▶ [Given material]:
'''

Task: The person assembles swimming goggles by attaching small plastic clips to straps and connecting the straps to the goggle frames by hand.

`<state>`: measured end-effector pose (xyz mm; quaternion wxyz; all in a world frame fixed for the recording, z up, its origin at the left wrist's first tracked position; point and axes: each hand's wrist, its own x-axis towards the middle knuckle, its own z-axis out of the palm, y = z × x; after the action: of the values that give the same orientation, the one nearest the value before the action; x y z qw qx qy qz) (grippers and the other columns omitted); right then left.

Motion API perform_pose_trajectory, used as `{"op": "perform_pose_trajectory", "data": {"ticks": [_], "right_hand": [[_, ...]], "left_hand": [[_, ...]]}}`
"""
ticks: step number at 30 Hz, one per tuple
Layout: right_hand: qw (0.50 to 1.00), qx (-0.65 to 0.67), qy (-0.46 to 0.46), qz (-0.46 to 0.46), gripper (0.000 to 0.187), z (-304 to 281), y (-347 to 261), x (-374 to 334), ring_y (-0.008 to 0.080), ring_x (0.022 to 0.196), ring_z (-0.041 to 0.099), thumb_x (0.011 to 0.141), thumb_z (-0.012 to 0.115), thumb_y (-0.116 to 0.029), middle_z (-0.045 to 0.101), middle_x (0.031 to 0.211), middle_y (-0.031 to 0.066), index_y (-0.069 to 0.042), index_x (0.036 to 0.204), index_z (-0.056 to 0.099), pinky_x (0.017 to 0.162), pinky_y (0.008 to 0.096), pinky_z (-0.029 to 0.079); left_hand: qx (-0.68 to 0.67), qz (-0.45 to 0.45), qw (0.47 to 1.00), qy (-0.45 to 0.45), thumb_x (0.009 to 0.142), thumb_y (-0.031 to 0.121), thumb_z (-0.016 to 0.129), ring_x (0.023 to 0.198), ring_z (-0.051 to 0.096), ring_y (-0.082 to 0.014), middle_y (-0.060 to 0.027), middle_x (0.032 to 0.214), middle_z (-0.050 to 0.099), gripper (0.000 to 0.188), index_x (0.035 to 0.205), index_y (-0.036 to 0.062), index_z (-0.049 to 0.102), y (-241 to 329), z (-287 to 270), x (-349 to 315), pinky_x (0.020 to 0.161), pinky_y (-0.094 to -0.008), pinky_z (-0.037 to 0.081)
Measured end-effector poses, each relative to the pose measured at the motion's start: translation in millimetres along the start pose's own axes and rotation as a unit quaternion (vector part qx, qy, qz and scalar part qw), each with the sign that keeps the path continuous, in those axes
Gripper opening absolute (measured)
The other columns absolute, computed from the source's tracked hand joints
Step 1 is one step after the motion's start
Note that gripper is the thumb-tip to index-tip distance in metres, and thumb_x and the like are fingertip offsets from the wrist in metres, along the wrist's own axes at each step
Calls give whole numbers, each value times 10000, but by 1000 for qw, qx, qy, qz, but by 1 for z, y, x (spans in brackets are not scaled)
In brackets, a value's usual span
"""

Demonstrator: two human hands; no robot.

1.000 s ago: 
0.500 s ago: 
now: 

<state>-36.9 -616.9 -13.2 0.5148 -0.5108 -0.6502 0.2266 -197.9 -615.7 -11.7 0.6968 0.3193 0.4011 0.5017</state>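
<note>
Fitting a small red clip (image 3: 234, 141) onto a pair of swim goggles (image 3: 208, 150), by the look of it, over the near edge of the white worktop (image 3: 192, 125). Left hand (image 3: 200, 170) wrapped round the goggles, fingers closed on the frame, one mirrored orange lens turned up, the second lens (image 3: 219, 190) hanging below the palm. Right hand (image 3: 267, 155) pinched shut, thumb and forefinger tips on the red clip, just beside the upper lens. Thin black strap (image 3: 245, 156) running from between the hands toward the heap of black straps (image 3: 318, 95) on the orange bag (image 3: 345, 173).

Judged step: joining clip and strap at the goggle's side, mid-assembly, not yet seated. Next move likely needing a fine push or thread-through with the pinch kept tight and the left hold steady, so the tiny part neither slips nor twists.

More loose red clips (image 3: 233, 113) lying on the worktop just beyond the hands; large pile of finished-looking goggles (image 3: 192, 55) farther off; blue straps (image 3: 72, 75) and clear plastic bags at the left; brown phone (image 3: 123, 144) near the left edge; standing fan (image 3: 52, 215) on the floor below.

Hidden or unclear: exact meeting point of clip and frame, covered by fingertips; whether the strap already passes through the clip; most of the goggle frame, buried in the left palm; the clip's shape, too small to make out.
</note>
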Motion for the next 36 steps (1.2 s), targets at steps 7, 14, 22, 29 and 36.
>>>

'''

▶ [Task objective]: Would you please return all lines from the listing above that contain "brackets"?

▶ [Exercise result]:
Calls give whole numbers, each value times 10000, but by 1000 for qw, qx, qy, qz, but by 1 for z, y, x (spans in brackets are not scaled)
In brackets, a value's usual span

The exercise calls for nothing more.